Phenotypic profiling attempts to summarize multiparametric, feature-based analysis of cellular phenotypes of each sample so that similarities between profiles reflect similarities between samples. Profiling is well established for biological readouts such as transcript expression and proteomics. Image-based profiling, however, is still an emerging technology.
This image set provides a basis for testing image-based profiling methods wrt. to their ability to predict the mechanisms of action of a compendium of drugs. The image set was collected using a typical set of morphological labels and uses a physiologically relevant p53-wildtype breast-cancer model system (MCF-7) and a mechanistically distinct set of targeted and cancer-relevant cytotoxic compounds that induces a broad range of gross and subtle phenotypes.
Images
The images are of MCF-7 breast cancer cells treated for 24 h with a collection of 113 small molecules at eight concentrations. The cells were fixed, labeled for DNA, F-actin, and Β-tubulin, and imaged by fluorescent microscopy as described [Caie et al. Molecular Cancer Therapeutics, 2010].
There are 39,600 image files (13,200 fields of view imaged in three channels) in TIFF format. We provide the images in 55 ZIP archives, one for each microtiter plate. The archives are ~750 MB each.
A subset of the compound-concentrations have been identified as clearly having one of 12 different primary mechanisms of action. Mechanistic classes were selected so as to represent a wide cross-section of cellular morphological phenotypes. The differences between phenotypes in some cases were very subtle: we identified 6 of the 12 mechanisms visually (Actin disruptors, Aurora kinase inhibitors, Eg5 inhibitors, Microtubule destabilizers, Microtubule stabilizers, and Epithelial); the remainder were defined based on the literature.

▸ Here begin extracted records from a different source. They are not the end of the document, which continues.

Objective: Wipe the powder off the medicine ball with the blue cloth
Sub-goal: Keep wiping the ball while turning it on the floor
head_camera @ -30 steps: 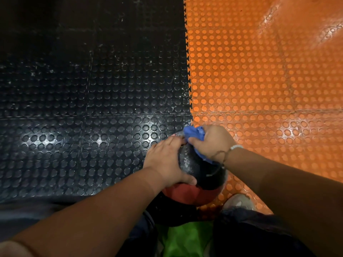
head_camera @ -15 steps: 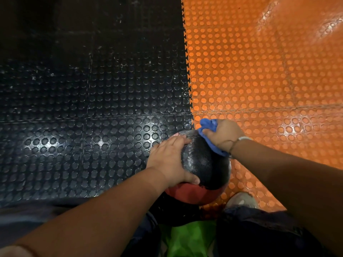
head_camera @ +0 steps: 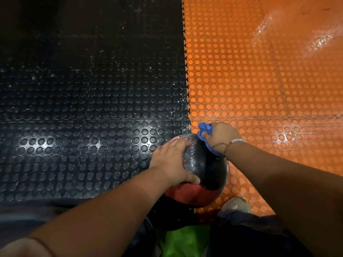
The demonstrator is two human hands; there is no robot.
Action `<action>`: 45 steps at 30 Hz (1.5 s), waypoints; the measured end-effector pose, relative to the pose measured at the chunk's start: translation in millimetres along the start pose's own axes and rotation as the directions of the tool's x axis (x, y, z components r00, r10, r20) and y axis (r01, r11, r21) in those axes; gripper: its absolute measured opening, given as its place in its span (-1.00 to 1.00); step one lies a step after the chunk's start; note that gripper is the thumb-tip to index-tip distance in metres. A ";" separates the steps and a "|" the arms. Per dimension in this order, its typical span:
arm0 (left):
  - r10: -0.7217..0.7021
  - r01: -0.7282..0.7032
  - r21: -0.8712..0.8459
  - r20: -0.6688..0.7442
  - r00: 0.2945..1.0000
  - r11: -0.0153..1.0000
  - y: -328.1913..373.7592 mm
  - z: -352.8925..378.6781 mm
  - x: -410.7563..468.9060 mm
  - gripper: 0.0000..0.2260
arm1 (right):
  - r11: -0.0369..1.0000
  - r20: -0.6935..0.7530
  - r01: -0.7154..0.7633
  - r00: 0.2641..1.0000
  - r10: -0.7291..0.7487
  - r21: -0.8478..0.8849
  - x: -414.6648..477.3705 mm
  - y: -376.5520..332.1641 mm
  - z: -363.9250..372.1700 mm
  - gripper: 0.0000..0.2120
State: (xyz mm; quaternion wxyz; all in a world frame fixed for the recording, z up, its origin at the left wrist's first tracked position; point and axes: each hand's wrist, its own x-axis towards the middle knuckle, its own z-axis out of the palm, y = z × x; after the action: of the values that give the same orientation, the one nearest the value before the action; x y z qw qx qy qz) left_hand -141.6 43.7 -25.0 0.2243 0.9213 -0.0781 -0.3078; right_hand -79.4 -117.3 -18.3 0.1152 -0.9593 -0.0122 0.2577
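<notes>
You are down on the floor of a gym or training room. Beyond and to the left of your left hand (head_camera: pixel 170 160) lie black rubber tiles (head_camera: pixel 92 108) covered in raised round studs. Beyond and to the right of your right hand (head_camera: pixel 220 138), which grips the blue cloth (head_camera: pixel 203 127), the same studded tiles are orange (head_camera: pixel 259 80). A toothed, interlocking seam (head_camera: pixel 186 71) joins the two colours and runs away from you, straight ahead of your hands, as in snap-together workout matting. Between your hands sits a black and red medicine ball (head_camera: pixel 206 167), a piece of exercise kit, with your left palm laid flat on it. The tiles show glare patches, and the black ones have pale scuffs and specks.
</notes>
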 end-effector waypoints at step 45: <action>-0.002 0.004 -0.062 0.029 1.000 0.998 -10.1 7.6 -4.6 0.05 | 0.909 -0.095 0.417 0.905 -0.414 0.005 -33.1 4.5 14.1 -0.66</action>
State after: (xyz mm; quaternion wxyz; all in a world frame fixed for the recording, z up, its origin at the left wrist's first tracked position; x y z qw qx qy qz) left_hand -149.8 51.1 -32.6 0.2512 0.9095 -0.0702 -0.3238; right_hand -115.2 -121.4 -14.9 0.1799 -0.9439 -0.2076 0.1832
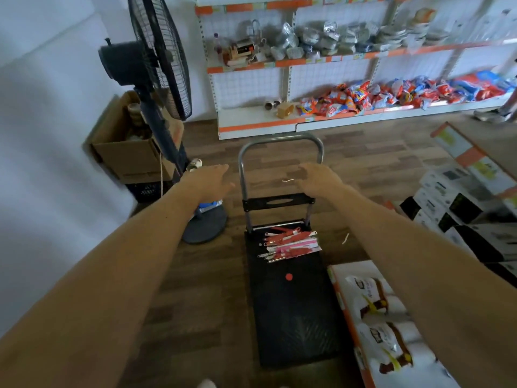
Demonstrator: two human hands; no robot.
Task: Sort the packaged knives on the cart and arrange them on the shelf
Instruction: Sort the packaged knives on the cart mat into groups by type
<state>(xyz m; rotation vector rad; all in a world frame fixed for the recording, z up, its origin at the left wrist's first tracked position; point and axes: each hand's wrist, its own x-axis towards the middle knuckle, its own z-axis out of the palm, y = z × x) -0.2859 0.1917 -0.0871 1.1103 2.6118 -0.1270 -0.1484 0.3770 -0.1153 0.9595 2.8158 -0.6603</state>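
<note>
Reaching forward, your left hand (212, 180) and right hand (316, 179) both loose, fingers extended, gripping nothing, near handle (279, 140); contact unclear. Packaged knives (291, 243) piled on cart (291, 317) deck, handle end. Shelf (257, 119) beyond cart. Standing fan (159, 51) left; carton (377, 317) right of deck.

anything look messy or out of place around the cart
The packaged knives lie in a loose, crooked pile at the handle end of the cart. A small white scrap lies on the floor right of it.
</note>
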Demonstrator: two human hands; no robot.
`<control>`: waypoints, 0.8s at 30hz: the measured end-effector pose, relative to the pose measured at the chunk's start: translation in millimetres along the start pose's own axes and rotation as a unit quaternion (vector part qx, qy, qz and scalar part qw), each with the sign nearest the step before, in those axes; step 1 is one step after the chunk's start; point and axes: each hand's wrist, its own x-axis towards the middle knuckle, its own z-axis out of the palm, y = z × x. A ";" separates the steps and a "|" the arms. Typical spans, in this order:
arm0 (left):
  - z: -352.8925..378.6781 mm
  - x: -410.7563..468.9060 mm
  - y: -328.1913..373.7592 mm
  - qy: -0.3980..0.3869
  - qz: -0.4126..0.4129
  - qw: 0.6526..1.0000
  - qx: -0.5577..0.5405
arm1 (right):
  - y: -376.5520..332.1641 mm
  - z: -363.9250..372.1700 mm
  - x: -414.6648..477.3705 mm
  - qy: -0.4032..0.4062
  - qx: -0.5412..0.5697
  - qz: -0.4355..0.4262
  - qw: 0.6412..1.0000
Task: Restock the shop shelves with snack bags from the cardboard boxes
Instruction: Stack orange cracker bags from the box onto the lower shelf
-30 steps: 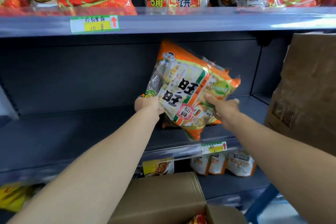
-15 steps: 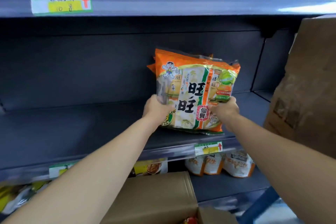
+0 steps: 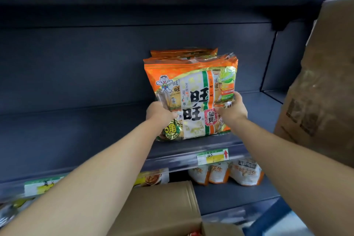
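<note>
A dark grey metal middle shelf [image 3: 76, 130] carries orange-and-white foil snack bags [image 3: 191, 92] standing upright near its front edge, with at least one more packed close behind the front one. A green-and-yellow paper price label [image 3: 212, 156] sits in the shelf's front rail just below them. On the dark grey lower shelf [image 3: 229, 195], white-and-orange pouches [image 3: 245, 174] stand in a row, with a yellow packet [image 3: 151, 177] to their left. A tall brown cardboard box [image 3: 321, 92] rises at the middle shelf's right end; whether it rests on the shelf cannot be told.
</note>
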 end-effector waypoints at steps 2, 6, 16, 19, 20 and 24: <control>3.0 5.7 0.4 0.006 -0.002 1.000 0.006 | -0.4 1.6 4.3 0.001 -0.010 0.001 1.000; 6.0 11.1 -2.7 0.012 -0.001 1.000 0.010 | -0.7 5.2 5.7 0.015 -0.037 0.004 0.999; -19.1 -12.2 -9.6 -0.039 0.007 0.999 0.034 | -8.6 12.2 -33.9 0.113 -0.116 -0.005 0.987; -31.8 -27.1 -12.9 -0.039 0.021 0.997 0.059 | -14.9 15.9 -58.7 0.089 -0.120 -0.047 0.988; -37.4 -32.6 -15.4 -0.035 0.025 0.997 0.066 | -16.8 19.2 -69.4 0.064 -0.123 -0.061 0.988; -63.9 -69.6 -37.9 -0.059 0.053 0.988 0.129 | -11.7 41.2 -116.1 -0.037 -0.132 -0.122 0.983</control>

All compounds were tested at eight doses. The top concentration was different for many of the compounds and was carefully selected from the literature. Not all concentrations are available in this dataset. Missing concentrations are due to one of three factors:
The dose was determined to be inactive. Activity was defined by setting a threshold on the Mahalanobis distance from the set of DMSO profiles: profiles of doses that were outside this threshold were considered active. The feature space corresponded to measurements extracted by a proprietary software tool used at AstraZeneca.

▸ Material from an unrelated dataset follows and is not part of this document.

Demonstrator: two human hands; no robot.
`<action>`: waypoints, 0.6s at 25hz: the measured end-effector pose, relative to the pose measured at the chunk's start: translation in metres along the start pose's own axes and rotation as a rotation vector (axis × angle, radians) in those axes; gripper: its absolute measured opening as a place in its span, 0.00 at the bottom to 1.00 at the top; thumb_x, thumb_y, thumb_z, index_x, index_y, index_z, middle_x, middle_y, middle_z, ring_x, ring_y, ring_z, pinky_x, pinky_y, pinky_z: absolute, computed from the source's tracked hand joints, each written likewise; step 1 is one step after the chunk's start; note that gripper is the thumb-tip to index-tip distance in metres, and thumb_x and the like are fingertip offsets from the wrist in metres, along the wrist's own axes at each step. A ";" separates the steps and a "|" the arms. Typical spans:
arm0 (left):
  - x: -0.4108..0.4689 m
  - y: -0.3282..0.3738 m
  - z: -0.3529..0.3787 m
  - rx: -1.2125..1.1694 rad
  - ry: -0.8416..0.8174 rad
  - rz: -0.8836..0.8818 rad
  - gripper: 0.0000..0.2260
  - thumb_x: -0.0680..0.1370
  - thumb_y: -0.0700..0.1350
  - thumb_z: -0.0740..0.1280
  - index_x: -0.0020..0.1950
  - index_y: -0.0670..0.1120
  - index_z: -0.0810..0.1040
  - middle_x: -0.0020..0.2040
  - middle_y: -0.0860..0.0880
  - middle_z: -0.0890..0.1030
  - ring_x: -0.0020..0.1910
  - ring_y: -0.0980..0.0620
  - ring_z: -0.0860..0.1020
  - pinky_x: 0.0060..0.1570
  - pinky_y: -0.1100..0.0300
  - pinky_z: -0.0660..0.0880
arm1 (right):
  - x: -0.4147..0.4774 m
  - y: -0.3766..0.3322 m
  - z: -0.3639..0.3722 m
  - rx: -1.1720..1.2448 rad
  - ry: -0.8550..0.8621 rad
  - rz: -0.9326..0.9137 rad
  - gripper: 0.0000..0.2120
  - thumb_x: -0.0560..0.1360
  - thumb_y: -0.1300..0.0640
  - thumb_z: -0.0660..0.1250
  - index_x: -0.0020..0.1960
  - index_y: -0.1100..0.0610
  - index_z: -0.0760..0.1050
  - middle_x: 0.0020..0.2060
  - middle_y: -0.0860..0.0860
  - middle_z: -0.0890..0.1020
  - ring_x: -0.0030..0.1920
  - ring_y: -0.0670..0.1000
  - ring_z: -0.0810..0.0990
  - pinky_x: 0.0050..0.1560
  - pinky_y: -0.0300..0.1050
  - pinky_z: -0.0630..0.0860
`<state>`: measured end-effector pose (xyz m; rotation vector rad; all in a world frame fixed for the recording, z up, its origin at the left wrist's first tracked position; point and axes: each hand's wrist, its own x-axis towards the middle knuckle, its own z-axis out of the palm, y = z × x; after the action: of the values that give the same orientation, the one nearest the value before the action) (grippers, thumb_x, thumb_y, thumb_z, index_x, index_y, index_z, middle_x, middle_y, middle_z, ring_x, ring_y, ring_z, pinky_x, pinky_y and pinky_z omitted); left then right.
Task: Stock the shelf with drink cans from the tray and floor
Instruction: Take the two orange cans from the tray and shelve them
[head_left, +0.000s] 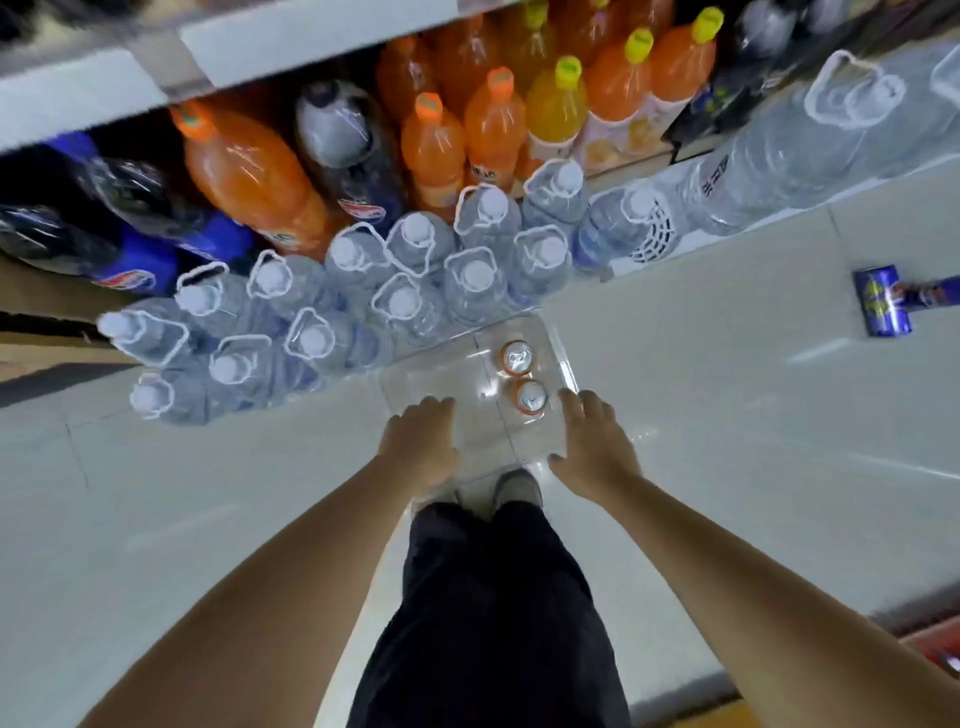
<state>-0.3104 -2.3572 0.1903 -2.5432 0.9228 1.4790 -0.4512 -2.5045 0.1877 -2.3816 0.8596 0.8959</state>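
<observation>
Left hand (422, 435) and right hand (595, 448) are held wide; the tray (441, 370) looks light, slippery; best gripped at its sides.

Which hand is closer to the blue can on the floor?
Right. The right hand is on the side of the tray facing the blue can; the left hand is across the tray.

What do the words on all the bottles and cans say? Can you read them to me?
No text reads clearly enough to quote.
Blue can on the floor: yellow lettering, blurred.
Dark cola bottle: red, white and blue logo, letters blurred.
Orange bottle: label print too small.
Large water bottle: dark print, unreadable.
Tray cans: only tops show.
</observation>
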 end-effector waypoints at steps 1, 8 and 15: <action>0.034 0.002 0.012 -0.022 0.027 0.001 0.27 0.75 0.43 0.65 0.73 0.45 0.60 0.68 0.42 0.69 0.65 0.41 0.70 0.63 0.48 0.68 | 0.024 0.003 0.024 0.079 0.013 0.018 0.37 0.70 0.56 0.72 0.72 0.55 0.55 0.69 0.56 0.64 0.66 0.59 0.67 0.59 0.52 0.72; 0.222 0.011 0.098 -0.341 0.199 0.122 0.34 0.71 0.37 0.71 0.74 0.41 0.59 0.72 0.40 0.63 0.70 0.41 0.64 0.67 0.48 0.65 | 0.160 0.034 0.160 0.582 0.120 0.256 0.50 0.63 0.66 0.75 0.75 0.53 0.49 0.70 0.57 0.64 0.70 0.59 0.64 0.63 0.52 0.70; 0.295 0.007 0.135 -0.495 0.368 0.226 0.40 0.63 0.49 0.80 0.71 0.45 0.67 0.69 0.46 0.72 0.68 0.46 0.71 0.67 0.47 0.65 | 0.202 0.041 0.209 0.716 0.434 0.203 0.32 0.65 0.66 0.74 0.65 0.58 0.65 0.58 0.57 0.75 0.58 0.58 0.74 0.57 0.54 0.76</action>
<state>-0.3115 -2.4548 -0.1192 -3.2496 1.0179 1.4711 -0.4471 -2.4890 -0.1052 -1.8762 1.3329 0.0697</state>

The dose was determined to be overly toxic, i.e., the images had no cells or very few cells.
The images did not pass QC, that is, they were either out of focus wells or contained image artifacts.
Metadata
The file BBBC021_v1_image.csv contains the metadata, with the following fields:
A subset of the compound-concentrations have been identified as clearly having one of 12 different primary mechanims of action. mechanistic classes were selected so as to represent a wide cross-section of cellular morphological phenotypes. The differences between phenotypes were in some cases very subtle: we were only able to identify 6 of the 12 mechanisms visually; the remainder were defined based on the literature.

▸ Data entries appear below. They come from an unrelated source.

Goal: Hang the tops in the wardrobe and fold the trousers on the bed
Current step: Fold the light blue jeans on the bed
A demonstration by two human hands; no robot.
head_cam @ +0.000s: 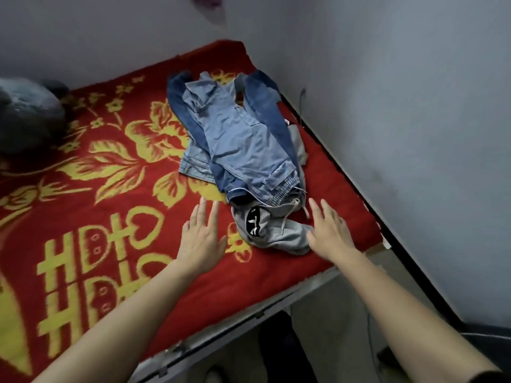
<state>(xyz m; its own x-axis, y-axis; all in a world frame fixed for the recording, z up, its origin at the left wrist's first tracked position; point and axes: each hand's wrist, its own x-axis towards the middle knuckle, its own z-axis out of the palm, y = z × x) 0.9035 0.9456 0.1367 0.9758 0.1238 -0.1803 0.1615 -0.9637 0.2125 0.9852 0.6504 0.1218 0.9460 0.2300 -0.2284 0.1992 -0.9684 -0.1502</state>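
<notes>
Centre-right of frame: pile of clothes on red bed (116, 172). Light jeans (237, 142) on top, darker jeans (265, 106) beneath, grey trousers (273, 230) at pile's near end. Left hand (203, 236) flat over cover just left of grey trousers, fingers straight, holding nothing. Right hand (329, 230) spread at their right edge, thumb against grey cloth, gripping nothing. Upper left: dark bundle (27, 114). Grey wall (401, 106) along right.
</notes>
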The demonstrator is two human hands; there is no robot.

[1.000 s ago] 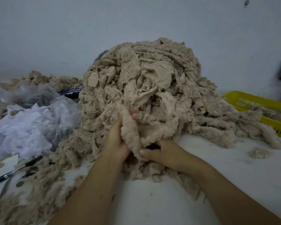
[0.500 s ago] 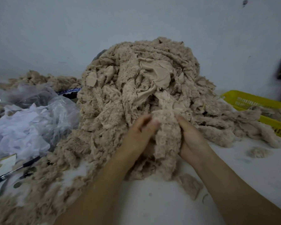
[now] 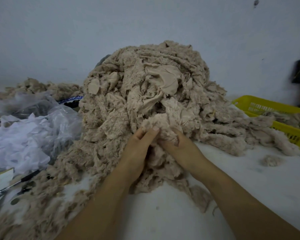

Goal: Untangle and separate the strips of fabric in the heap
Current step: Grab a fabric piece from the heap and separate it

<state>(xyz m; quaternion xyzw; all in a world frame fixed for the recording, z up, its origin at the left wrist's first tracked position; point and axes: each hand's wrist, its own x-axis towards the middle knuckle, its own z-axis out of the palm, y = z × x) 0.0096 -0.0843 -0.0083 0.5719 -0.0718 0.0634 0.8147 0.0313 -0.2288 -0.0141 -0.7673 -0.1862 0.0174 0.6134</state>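
Head view: bare table (image 3: 249, 184) lies open at front and right. Bags (image 3: 24, 135) and a pen (image 3: 12, 186) crowd the left, and a basket (image 3: 260, 106) stands on the right. The heap (image 3: 145, 84) sits mid-table against the wall. At its near foot, the left hand (image 3: 137, 151) and right hand (image 3: 182, 146) pinch a strip (image 3: 156, 121) that runs from the heap toward the person.

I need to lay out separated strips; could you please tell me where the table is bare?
The white tabletop is largely bare between the forearms and rightward, before the yellow plastic basket. Left is crowded: beige fluffy fabric heap, crumpled white plastic bags, black pen.
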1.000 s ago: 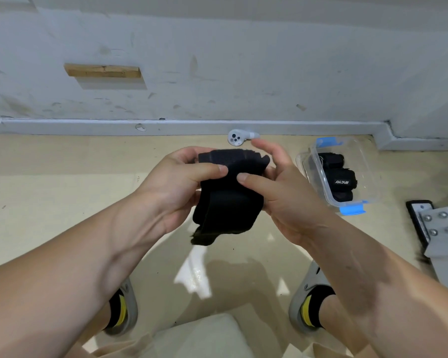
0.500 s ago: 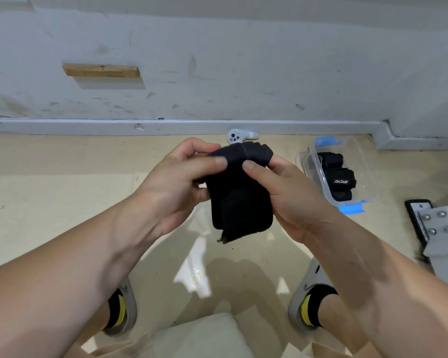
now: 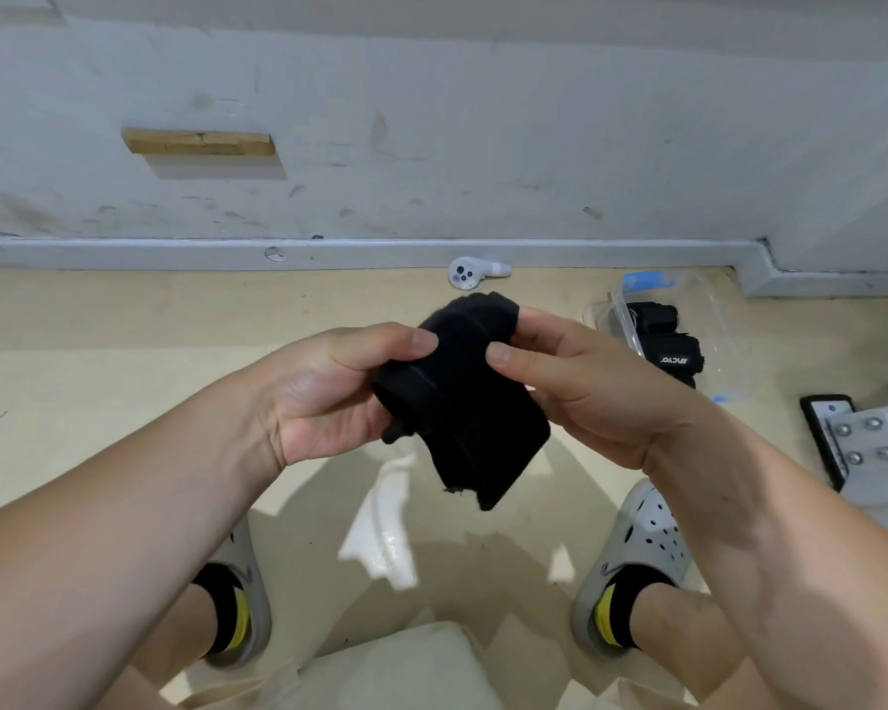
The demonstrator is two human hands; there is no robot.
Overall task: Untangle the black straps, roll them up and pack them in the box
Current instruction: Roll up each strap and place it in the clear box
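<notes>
A wide black strap [image 3: 470,402] hangs folded over itself between both hands, above the floor in the middle of the view. My left hand [image 3: 329,397] grips its left side, thumb on top. My right hand [image 3: 580,386] pinches its upper right part, thumb pressing the front. The strap's loose end points down and right. A clear plastic box [image 3: 708,310] with blue clips stands on the floor to the right, with rolled black straps [image 3: 672,345] inside it; my right hand partly covers the box.
A white handheld controller [image 3: 470,273] lies by the grey skirting of the wall. A metal bracket with bolts [image 3: 862,443] sits at the right edge. My two feet in grey clogs [image 3: 642,550] rest on the beige floor below the hands.
The strap has been turned and folded further between the hands, its loose end swinging from lower left to lower right. Both hands keep their grip and stay in about the same place.
</notes>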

The file BBBC021_v1_moa.csv contains the mechanisms of action of 103 compound-concentrations (38 compounds at 1–7 concentrations each). The fields are:
compound
concentration
moa
Example rows from the file:
compound
concentration
moa
PP-2
3.000000
Epithelial
emetine
0.300000
Protein synthesis
AZ258
1.000000
Aurora kinase inhibitors
NOTE: When evaluating accuracy of MOA classification, it is critical to ensure that the cross-validation is set up correctly. MOA classification is the task of classifying the MOA of an unseen compound. Therefore, the evaluation should be a leave-one-compound-out cross validation: in each iteration, hold out one compound (all replicates and at all concentrations), train on the remaining, and test on the held out compound.
The prediction of Mechanism-of-Action was performed with restrictions on the possible match. Not-Same-Compound (NSC) does not allow a match to the same compound. Not-Same-Compound-or-Batch (NSCB) does not allow a match to the same compound or any compound on the same batch. Evaluations were performed at level of individual wells (Per-Well) as well as that of individual treatments, where replicate wells were averaged to create a profile (Per-Treatment).